SEATTLE, Washington — Poverty within Russian is difficult to measure on a blanketed scale. Russia is divided into 85 official regions, each experiencing poverty a little bit differently. For instance, the administration division surrounding the two most populous Russian cities, Moscow and St. Petersburg, have very high living standards compared to some of the less prosperous regions. According to a 2017 report by the Russian Finance Ministry, only 10 out of Russia’s 85 regions are economically stable. The other 75 rely heavily on direct federal subsidies.
Fighting Poverty in Russia
In 2012, when President Vladimir Putin was re-elected for his third term in office, his administration declared a commitment to cutting the poverty rate in half. They sectioned off 10 trillion rubles to develop education, healthcare, and infrastructure to raise impoverished populations’ standard of living.
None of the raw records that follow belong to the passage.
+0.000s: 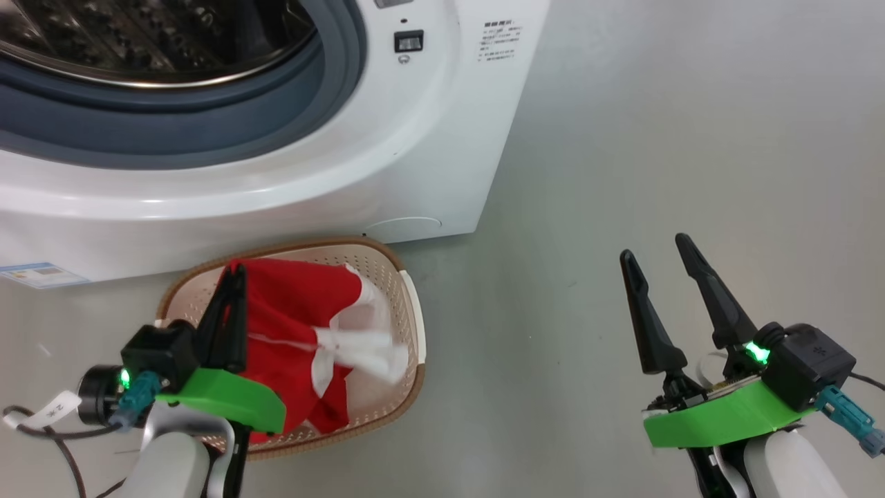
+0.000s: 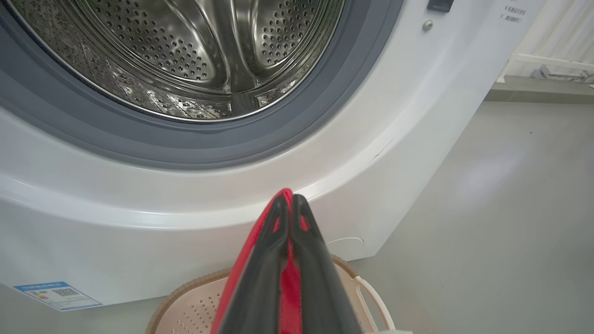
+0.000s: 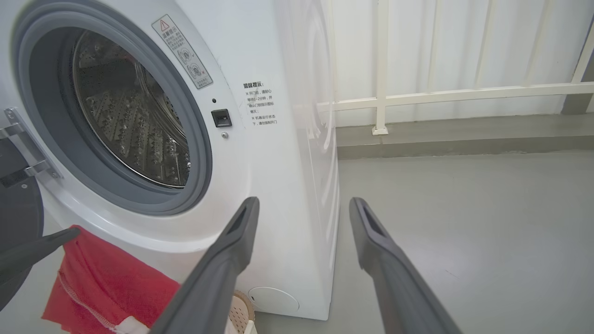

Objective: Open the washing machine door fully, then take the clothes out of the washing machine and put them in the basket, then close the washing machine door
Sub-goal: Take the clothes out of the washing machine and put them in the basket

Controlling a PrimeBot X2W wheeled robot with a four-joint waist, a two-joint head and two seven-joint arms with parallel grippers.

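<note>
The left jaws and right jaws are each 2 long, matte black fingers point(image 1: 713, 297) tapering to points, with a slot-like hollow near each tip. Each pair is mounted on a bright green plastic plate point(image 1: 719, 418) above a pale grey forearm point(image 1: 788, 463). A boxy black camera housing point(image 1: 812, 370) sits at each wrist, with a small green light point(image 1: 757, 353) beside it. A teal connector point(image 1: 850, 415) plugs in there, near a thin black cable point(image 1: 869, 380). The left cable carries a white tag point(image 1: 52, 408) with printed letters.

Grey floor point(image 1: 657, 138) under basket point(image 1: 413, 387), washing machine point(image 1: 429, 138)
</note>
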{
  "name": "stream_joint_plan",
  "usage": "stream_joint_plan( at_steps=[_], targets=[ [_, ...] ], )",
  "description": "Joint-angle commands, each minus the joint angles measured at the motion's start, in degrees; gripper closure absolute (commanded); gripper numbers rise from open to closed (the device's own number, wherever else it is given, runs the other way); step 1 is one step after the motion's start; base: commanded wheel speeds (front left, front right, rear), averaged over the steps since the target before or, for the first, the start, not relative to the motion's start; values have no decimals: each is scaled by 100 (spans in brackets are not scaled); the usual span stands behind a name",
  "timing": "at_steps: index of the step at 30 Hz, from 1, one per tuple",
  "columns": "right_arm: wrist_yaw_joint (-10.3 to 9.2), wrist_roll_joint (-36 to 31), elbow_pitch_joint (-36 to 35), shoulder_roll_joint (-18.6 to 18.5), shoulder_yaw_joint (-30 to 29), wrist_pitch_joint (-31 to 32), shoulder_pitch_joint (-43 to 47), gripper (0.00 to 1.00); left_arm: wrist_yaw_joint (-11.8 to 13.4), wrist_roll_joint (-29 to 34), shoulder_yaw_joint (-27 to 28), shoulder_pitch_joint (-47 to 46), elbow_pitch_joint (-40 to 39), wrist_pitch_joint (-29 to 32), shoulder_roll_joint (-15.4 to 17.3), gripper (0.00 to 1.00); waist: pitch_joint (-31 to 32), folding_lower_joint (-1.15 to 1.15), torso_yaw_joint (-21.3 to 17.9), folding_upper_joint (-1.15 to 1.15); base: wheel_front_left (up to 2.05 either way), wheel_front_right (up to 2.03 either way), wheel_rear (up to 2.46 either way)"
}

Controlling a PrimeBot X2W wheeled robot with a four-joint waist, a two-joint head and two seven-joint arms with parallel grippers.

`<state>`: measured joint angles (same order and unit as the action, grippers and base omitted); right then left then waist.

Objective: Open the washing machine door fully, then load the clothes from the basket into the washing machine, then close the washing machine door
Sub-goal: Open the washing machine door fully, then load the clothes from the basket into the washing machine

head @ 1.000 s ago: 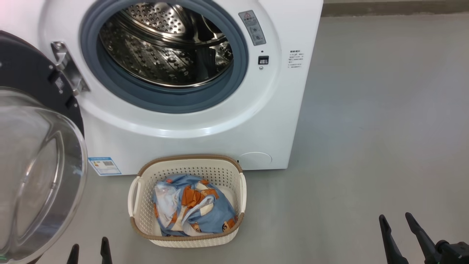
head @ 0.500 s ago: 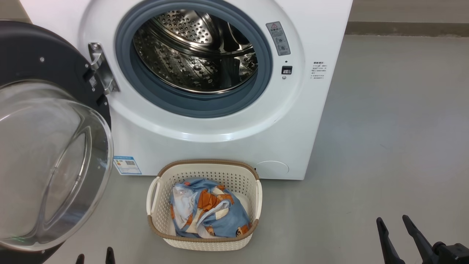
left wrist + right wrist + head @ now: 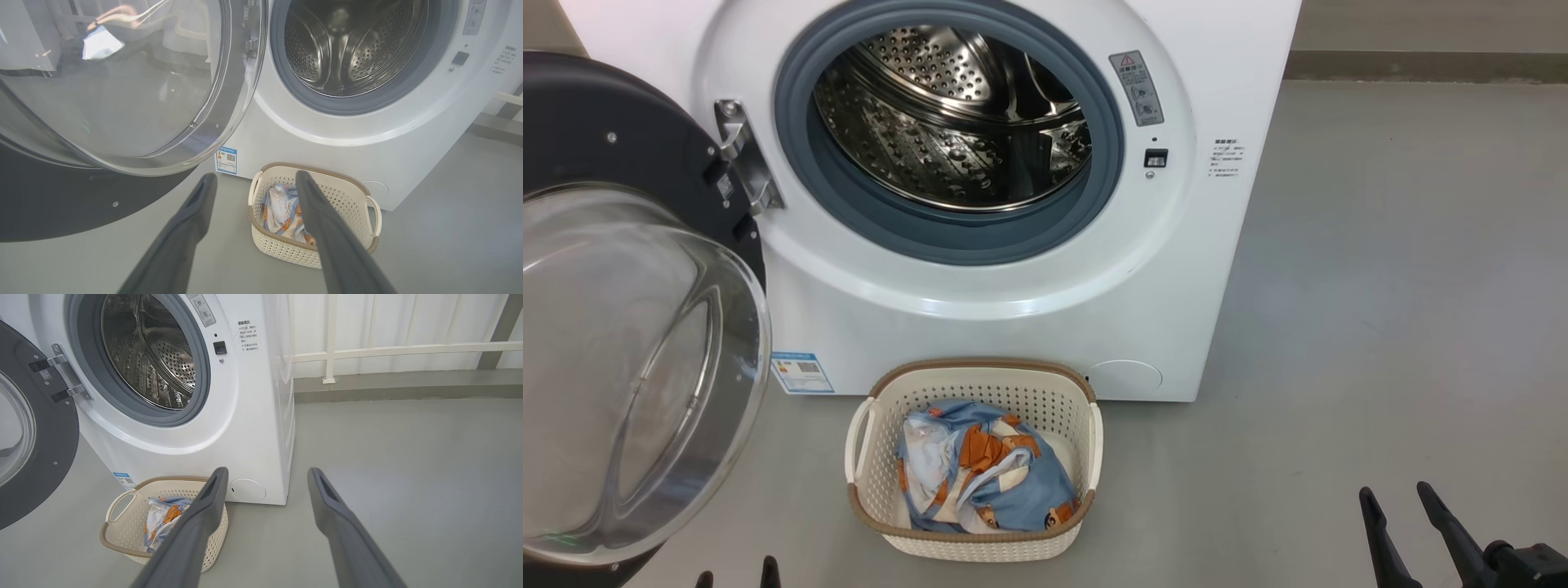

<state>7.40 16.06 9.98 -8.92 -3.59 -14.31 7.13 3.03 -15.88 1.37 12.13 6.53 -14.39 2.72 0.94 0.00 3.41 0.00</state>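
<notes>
Spread right gripper (image 3: 266, 471) near basket (image 3: 130, 533); clothes (image 3: 161, 518) inside

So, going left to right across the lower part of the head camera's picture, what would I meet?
washing machine door → basket holding the clothes → right gripper

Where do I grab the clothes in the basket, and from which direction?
Probably best to pinch the raised crumple at the middle of the clothes, coming straight down from above. The basket walls them in on every side and only its top is open. The bunched folds at the centre look highest, so they are easiest to close on.
</notes>
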Motion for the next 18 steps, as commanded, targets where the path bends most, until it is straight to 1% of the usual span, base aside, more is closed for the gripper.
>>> stream_joint_plan(
  at_steps=[1, 6, 10, 14, 18],
  targets=[
    [9, -27, -111, -70, 141, -69, -23, 0, 44, 32, 192, -66, -83, -61, 17, 0, -4, 0, -9, 0, 0, 0, 0],
    [9, -17, -104, -60, 127, -69, -25, 0, 3, 44, 134, -94, 26, -61, 17, 0, -24, 0, -25, 0, 18, -18, 0],
    [9, -9, -98, -50, 108, -69, -14, 0, -7, 28, 122, -114, 79, -61, 17, 0, -36, 0, -29, 0, 76, -76, 0],
    [9, -1, -97, -40, 87, -69, 0, 0, 34, 31, 156, -137, 82, -61, 16, 0, -42, 0, -17, 0, 131, -131, 0],
    [9, 0, -103, -32, 77, -69, 11, 0, 105, 54, 196, -155, 66, -61, 16, 0, -50, 0, -8, 0, 181, -187, 6]
  ],
)
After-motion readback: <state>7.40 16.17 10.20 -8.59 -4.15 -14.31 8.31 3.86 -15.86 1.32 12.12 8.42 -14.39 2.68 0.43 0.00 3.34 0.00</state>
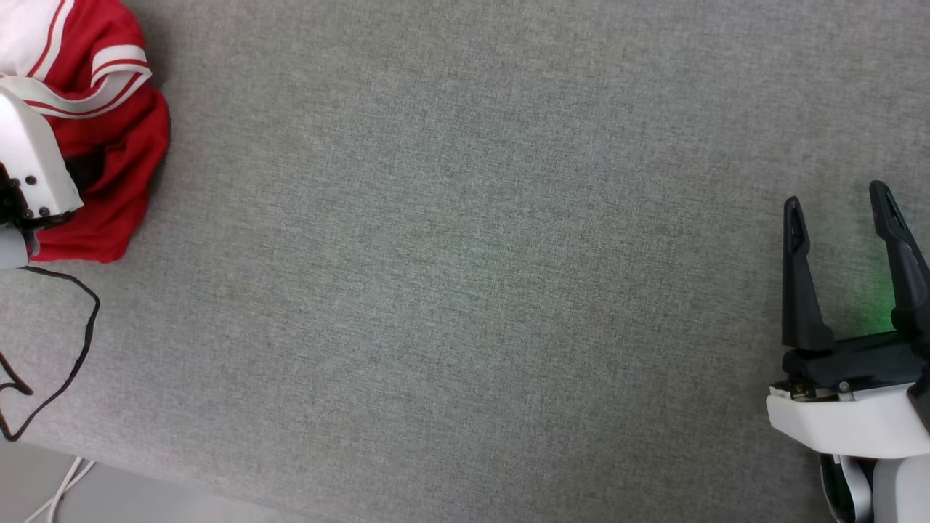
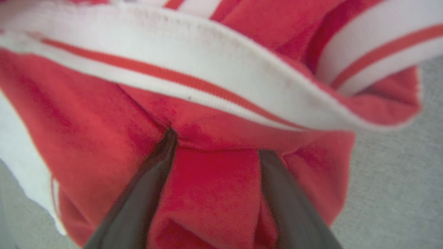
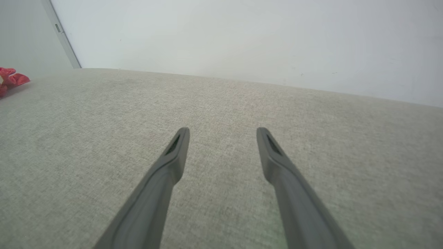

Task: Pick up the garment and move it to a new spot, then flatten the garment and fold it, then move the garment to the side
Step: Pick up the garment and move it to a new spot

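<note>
The garment (image 1: pixel 109 145) lies bunched in a heap at the far left of the grey fabric surface (image 1: pixel 465 254), red with white striped trim. My left arm's white wrist housing (image 1: pixel 33 167) sits over its left part. In the left wrist view my left gripper (image 2: pixel 218 142) stands open, both fingertips pressed into the red cloth of the garment (image 2: pixel 104 138) just below a white striped band, a fold of cloth lying between the jaws. My right gripper (image 1: pixel 835 196) hovers open at the far right with nothing between its fingers. Its own view shows the right gripper (image 3: pixel 223 130) over bare surface, the garment (image 3: pixel 10 79) far off left.
A thin black cable (image 1: pixel 80 334) loops over the surface by its front left edge, and white cables (image 1: pixel 58 487) lie on the floor below. A pale wall (image 3: pixel 242 34) rises behind the surface's far edge.
</note>
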Available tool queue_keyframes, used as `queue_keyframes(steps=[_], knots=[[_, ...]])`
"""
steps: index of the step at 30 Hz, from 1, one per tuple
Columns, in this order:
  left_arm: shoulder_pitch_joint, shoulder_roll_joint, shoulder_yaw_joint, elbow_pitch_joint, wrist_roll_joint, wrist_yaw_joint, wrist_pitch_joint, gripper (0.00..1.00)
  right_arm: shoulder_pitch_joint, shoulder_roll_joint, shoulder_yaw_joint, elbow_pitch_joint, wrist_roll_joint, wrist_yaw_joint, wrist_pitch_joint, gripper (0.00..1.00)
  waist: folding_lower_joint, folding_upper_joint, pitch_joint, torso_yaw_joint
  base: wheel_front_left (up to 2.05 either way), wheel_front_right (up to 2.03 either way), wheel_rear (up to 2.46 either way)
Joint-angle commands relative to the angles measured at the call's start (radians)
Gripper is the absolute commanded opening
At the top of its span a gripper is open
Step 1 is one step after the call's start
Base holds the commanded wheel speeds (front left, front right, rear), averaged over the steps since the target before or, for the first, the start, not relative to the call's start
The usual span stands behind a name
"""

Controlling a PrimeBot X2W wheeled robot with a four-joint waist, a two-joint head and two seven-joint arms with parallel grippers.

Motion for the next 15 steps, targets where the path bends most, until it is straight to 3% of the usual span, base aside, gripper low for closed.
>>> queue_keyframes(steps=[1,6,15], knots=[[0.026,-0.014,-0.061,0.026,-0.015,-0.001,-0.021,0.00,-0.016,-0.001,-0.001,0.006,-0.002,-0.001,-0.002,1.00,0.0001,0.0000,-0.028,0.002,0.00,0.00,0.00],[-0.035,0.057,-0.109,-0.029,-0.030,-0.001,-0.087,0.00,0.001,0.005,0.004,0.020,0.013,-0.001,-0.002,1.00,0.0001,0.0000,-0.095,0.008,0.00,0.00,0.00],[-0.135,0.127,-0.246,-0.205,-0.030,-0.001,-0.133,0.00,0.039,0.010,0.013,0.052,0.056,-0.001,-0.002,1.00,0.0001,0.0000,-0.236,0.009,0.00,0.00,0.00]])
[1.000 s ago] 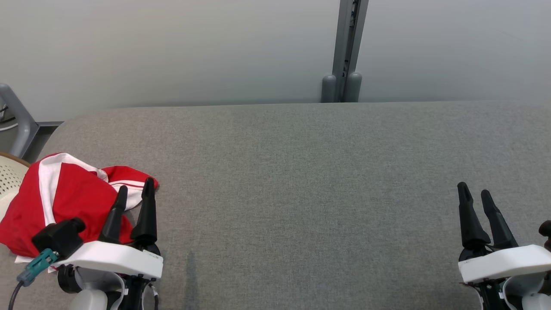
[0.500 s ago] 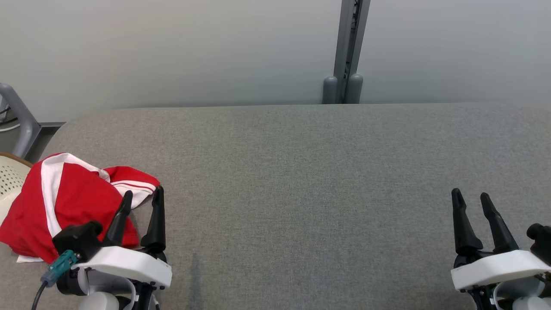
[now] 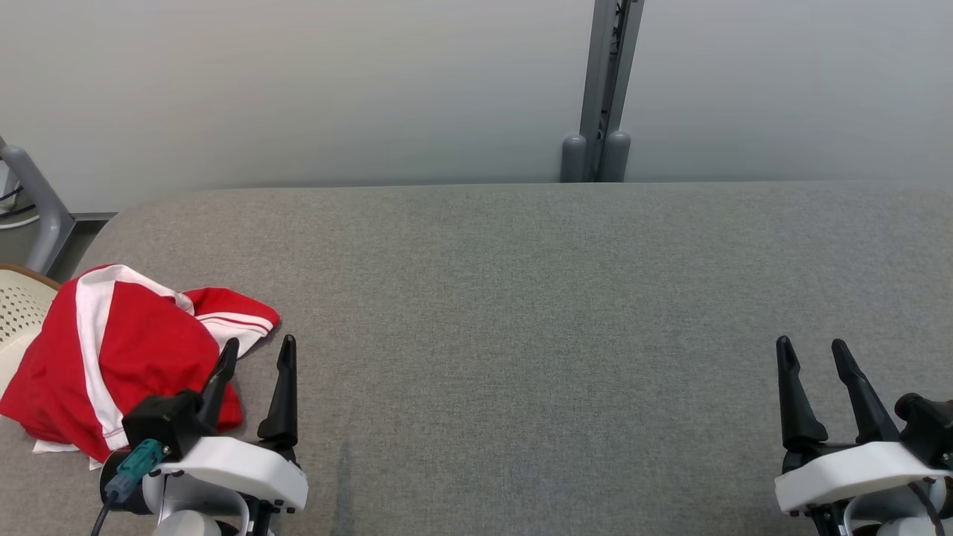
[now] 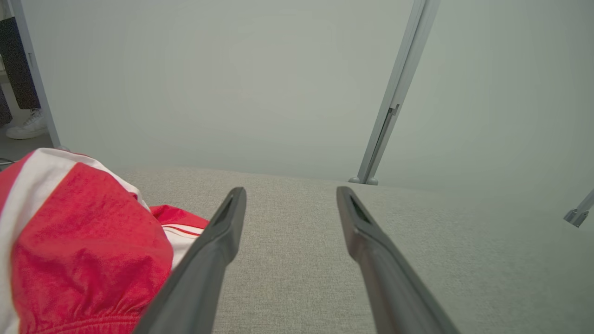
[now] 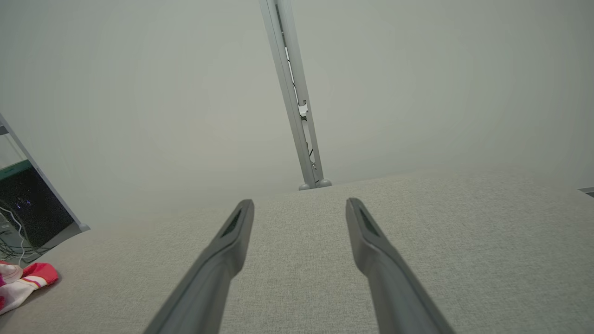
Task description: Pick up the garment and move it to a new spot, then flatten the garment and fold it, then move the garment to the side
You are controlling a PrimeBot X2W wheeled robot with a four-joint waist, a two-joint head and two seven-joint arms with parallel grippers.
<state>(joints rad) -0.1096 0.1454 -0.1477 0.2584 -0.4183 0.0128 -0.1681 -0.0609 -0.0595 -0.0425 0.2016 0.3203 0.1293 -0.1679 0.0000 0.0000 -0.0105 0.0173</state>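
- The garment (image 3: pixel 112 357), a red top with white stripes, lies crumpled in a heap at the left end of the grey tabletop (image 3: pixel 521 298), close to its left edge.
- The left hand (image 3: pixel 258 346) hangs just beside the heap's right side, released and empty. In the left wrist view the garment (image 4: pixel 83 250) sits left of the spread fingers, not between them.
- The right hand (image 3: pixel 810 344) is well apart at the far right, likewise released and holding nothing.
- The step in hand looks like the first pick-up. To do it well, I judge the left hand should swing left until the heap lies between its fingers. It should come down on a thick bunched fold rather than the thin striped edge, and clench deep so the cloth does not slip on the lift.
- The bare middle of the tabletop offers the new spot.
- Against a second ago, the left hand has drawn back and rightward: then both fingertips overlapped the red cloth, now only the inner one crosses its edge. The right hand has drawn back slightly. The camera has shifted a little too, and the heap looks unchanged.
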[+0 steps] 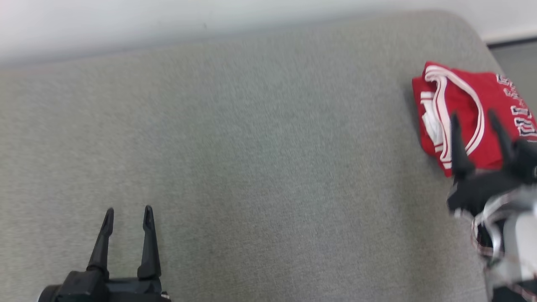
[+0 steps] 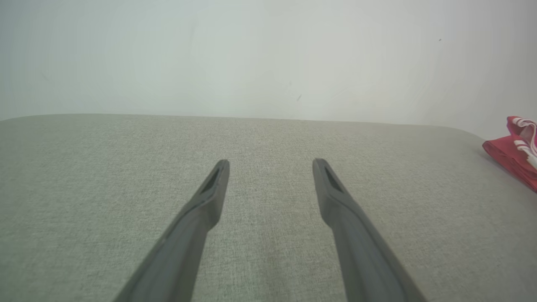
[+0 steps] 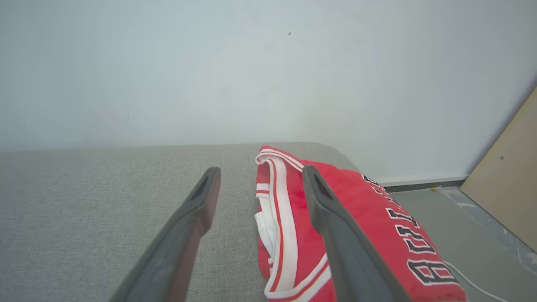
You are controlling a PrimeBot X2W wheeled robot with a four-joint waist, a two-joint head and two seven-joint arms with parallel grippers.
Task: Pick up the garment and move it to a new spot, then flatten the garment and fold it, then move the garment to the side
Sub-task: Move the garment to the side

While this strategy seemingly worked between 2012 and 2013, the percentage of the population living in poverty has increased every year between 2013 and 2020.
The independent news source Realnoe Vremya conducted its own investigation and rated every Russian region’s standard of living through specific indicators. These indicators include “the ratio of wages to local subsistence minimum, poverty and unemployment, as well as the ratio of per capita income to the cost of the fixed set of consumer goods and services.” The study concluded that only 10 areas in Russia had high living standards, while 13 fell under the “red” category, indicating dangerously low standards of living.
One region, however, stands out among all these facts and figures. Realnoe Vremya’s study rated the Republic of Tatarstan “green,” the only green-rated region in all of the Volga Federal District. Tatarstan isn’t like Moscow and St. Petersburg. It is not a financial region, nor a tourist destination. So, how has it managed to evade the low standards of living and poverty of the district? What makes it different?
Employment Stability in Tatarstan and Kazan
The main difference between Tatarstan and the surrounding regions is the availability of new work opportunities, which lead to lower unemployment rates. Kazan, the capital of Tatarstan, located on the Volga river banks, and about 822 km east of Moscow, has become an industrial hub in the past four years. Construction and automotive businesses accounted for the highest paying vacancies in the city and decreased the number of Russian active jobseekers by 10%. In a July 2020 analytics report by the Avito Jobs’ analytic center, Kazan citizens received, on average, 42,100 rubles a month, meaning that the average salary rose by 12% since June 2019. This rise in salary wages places the city as the fourth most prosperous Russian city behind Moscow, St. Petersburg and Yekaterinburg.
Employment opportunities are not the only thing Kazan and the larger Tatarstan republic is doing to combat poverty. In a program dedicated to “redistribution,” Tatarstan is reassessing what it means to be “poor” and how best to support individuals and families who are “really in need.” The most groundbreaking initiative of these redistribution efforts was establishing free daycare for young children and comprehensive health care for children under 3 years of age. These new measures were rolled out in January 2020 and have undoubtedly contributed to the region’s higher standard of living. Now that parents can go to work and obtain livable wages without worrying about their children at home, more and more families are rising out of poverty.
The Russian Ecocity
The final strategy Tatarstan officials are pursuing is the implementation of the “Russian ecocity.” Kazan, the aforementioned hub of industry, has undergone numerous construction projects in recent years to increase sustainability and reinvigorate the job market. It all started with a team dedicated to revamping public parks. Natalia Fishman-Bekmambetova, the 24-year-old who spearheaded the project, was responsible for the construction of 328 parks.
This project then extended its reach when Rustam Minnikhanov, Tatarstan’s president, issued an open invitation to international architects to create a new eco-district not far from the heart of the capital. As a result, Kazan became Russia’s first ecocity. Designs were submitted from France, Belgium, England and even local Russians. Tartarstan used this blend of local and international knowledge to build even more sustainable buildings and practices. Smaller initiatives, such as bike paths and readily available trash and recycling bins, greatly impacted the community. Many had never seen such a thing before, even in the metropolis cities of Moscow and St. Petersburg.
These new projects continue to provide jobs for Tatar workers and provide affordable, sustainable housing and new means of employment in the future. Through the support of local and international communities, the Tatarstan region in one of Russia’s most impoverished districts reduced poverty in Russia and provided better living standards for its residents, all while establishing sustainable practices.